Work order: Extract the whole listing as it stands. Do not include the pictures.

Dataset section:

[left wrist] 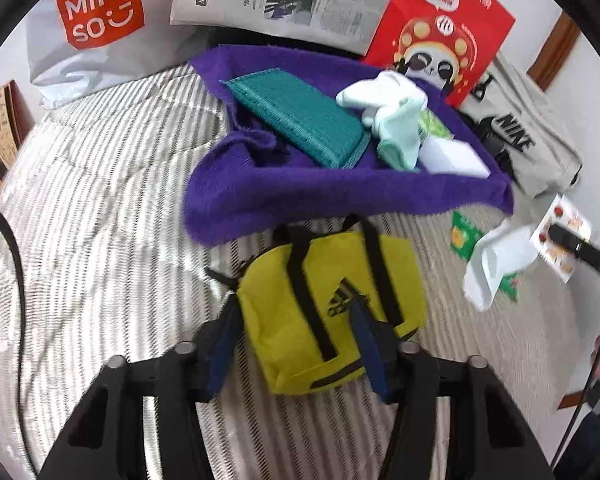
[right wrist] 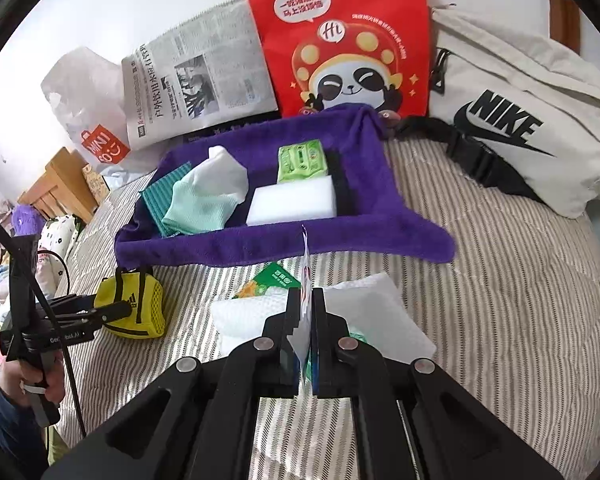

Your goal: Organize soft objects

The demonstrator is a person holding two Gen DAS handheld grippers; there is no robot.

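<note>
Where purple tray (right wrist: 236, 246) sits: sock (right wrist: 204, 200); sponge (right wrist: 292, 202)

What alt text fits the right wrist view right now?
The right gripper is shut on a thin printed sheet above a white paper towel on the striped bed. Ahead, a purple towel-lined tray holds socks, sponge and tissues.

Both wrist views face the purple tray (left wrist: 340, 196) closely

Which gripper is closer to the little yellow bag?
Left. The left gripper hovers with open jaws at the yellow bag. The right gripper is off to its side, shut on a thin packet.
</note>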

Response to the task:
[left wrist] 
[right wrist] 

Your goal: Organize soft objects

The demonstrator is a person holding two Gen DAS handheld grippers; there is no robot.

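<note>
Where purple tray (right wrist: 236, 246) sits: sock (right wrist: 204, 200); sponge (right wrist: 292, 202)

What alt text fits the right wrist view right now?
The right gripper is shut on a thin printed sheet above a white paper towel on the striped bed. Ahead, a purple towel-lined tray holds socks, sponge and tissues.

Both wrist views face the purple tray (left wrist: 340, 196) closely

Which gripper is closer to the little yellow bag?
Left. The left gripper hovers with open jaws at the yellow bag. The right gripper is off to its side, shut on a thin packet.
</note>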

This exercise has no more to it.